Bishop of Bostra
- Born: early 5th century AD
- Died: late 5th century AD
- Venerated in: Catholic Church Eastern Orthodox Church
- Feast: 13 June

= Antipater of Bostra =

5th-century Greek prelate

Antipater of Bostra (Ἀντίπατρος) was a Greek prelate who served as metropolitan bishop of Bostra in the Roman province of Arabia and was one of the foremost critics of Origen. He lived in the 5th century AD.

== Biography ==
Little detail is known of Antipater's life. He was born early in the 5th century and was Metropolitan of Bostra by 457, succeeding Constantine who attended the Councils of Ephesus II (449) and Chalcedon (451). Antipater maintained links with Palestinian Monasticism, particularly through Euthymius the Great and his followers. He was a pronounced opponent of Origen, held in high esteem by his contemporaries both civil and ecclesiastical, and was rated among the authoritative ecclesiastical writers by the Fathers of the Seventh General Council (787).
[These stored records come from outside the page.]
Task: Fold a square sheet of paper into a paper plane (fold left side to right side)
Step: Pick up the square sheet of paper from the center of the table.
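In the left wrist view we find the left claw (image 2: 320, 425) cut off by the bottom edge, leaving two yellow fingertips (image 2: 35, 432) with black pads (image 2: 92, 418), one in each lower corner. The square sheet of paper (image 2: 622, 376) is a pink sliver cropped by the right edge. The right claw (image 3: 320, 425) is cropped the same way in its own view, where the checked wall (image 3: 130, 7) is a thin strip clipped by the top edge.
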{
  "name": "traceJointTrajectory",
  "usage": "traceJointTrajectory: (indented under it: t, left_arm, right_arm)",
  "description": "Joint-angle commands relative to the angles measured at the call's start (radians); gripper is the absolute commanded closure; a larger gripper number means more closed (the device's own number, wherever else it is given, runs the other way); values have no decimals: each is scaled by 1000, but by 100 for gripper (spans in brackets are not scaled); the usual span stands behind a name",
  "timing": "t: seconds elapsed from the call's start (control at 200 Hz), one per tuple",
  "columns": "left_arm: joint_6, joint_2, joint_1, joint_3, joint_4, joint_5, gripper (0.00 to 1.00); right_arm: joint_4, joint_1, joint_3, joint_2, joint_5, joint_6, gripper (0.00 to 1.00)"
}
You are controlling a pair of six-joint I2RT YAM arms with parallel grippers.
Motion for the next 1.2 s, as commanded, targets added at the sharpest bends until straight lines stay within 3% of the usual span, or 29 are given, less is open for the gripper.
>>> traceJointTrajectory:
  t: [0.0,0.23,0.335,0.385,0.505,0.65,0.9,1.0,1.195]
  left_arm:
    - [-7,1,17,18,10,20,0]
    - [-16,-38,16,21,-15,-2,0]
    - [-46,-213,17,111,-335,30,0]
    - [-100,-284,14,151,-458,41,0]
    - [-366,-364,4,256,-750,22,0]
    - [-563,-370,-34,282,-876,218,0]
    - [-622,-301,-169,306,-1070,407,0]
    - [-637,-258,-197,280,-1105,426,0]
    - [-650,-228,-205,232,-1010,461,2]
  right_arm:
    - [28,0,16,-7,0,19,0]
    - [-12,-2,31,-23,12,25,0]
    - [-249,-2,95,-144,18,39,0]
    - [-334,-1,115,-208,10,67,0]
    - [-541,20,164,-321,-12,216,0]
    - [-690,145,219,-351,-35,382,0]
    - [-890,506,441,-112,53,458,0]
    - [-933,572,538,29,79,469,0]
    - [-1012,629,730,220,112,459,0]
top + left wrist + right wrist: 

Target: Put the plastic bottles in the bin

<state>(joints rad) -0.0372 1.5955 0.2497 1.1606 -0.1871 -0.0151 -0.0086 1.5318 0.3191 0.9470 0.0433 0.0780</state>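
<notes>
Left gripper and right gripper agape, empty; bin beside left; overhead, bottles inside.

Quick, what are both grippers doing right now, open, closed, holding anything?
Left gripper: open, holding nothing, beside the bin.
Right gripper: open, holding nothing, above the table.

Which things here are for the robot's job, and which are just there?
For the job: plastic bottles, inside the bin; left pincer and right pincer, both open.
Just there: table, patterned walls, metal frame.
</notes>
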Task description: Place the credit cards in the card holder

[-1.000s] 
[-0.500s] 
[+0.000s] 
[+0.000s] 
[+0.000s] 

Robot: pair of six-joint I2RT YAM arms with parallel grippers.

There have reached us, in the acts of this council, only a few fragments of his lengthy refutation of the "Apology for Origen" put together (c. 309) by Pamphilus and Eusebius of Caesarea. The work of Antipater was looked on as a masterly composition, and, as late as 540 was ordered to be read in the churches of the East as an antidote to the spread of the Origenistic heresies (Cotelier, Monument. Eccl. Graec., III, 362). He also wrote a treatise against the Apollinarists, known only in brief fragments, and several homilies, two of which have reached us in their entirety. Antipater's date of death is unknown. His memory is kept on 13 June.

== Theology ==

=== Anti-Origenism ===
The most significant contribution Antipater made was his staunch opposition to Origenism. In his Life of Sabbas the Sanctified, Cyril of Scythopolis says that Antipater was for a time the chief doctrinal authority cited in the Origenist crisis of the 6th century. In his Refutation of the Apology for Origen (a text written by Pamphilus of Caesarea), he denounced the doctrines of the pre-existence of souls and apocatastasis with dogmatic precision. Likewise he opposes Origen's allegorical reading of the creation of man in Genesis.

=== Mariology ===
Antipater is the attributed author of a number of Marian homilies which bear witness to the theological settlement of the Council of Ephesus. Two, On John the Baptist and On the Annunciation are edited within Patrologia Graeca. Within those considered genuine, the Eve-Mary parallel used by Christian theologians since the second century is well-attested and he refers to Mary as Theotokos. He speaks highly of Mary's role in the economy of salvation, going so far as to use an early form of a word by which later theologians would dub her Mediatrix. In the 19th century an ancient Greek inscription was found, commemorating the construction of a large church dedicated to Mary in Bostra. Waddington constructs the mostly lost name of the founder as [Ἀντίπατρ]ος, Antipater. Sartre concurs with this rendering, and argues on the basis of the ascribed Marian sermons that Antipater had a special devotion to Mary which drove him to dedicate a church to her. The inscription lauds Mary as "much-sung" and "the undefiled dispenser of marvellous gifts."

== Writings ==
A number of homilies attributed to Antipater have been handed down, in translation or fragmentary form. These include four On Christ's Nativity in Armenian translation, two on St John the Baptist, the Silence of Zechariah, and the greeting of the Mother of God, and The Annunciation and Visitation, two On Epiphany and On the Beginning of the Fast, and a Latin homily On the Assumption of Mary O'Carroll considers many of them to be of dubious authenticity.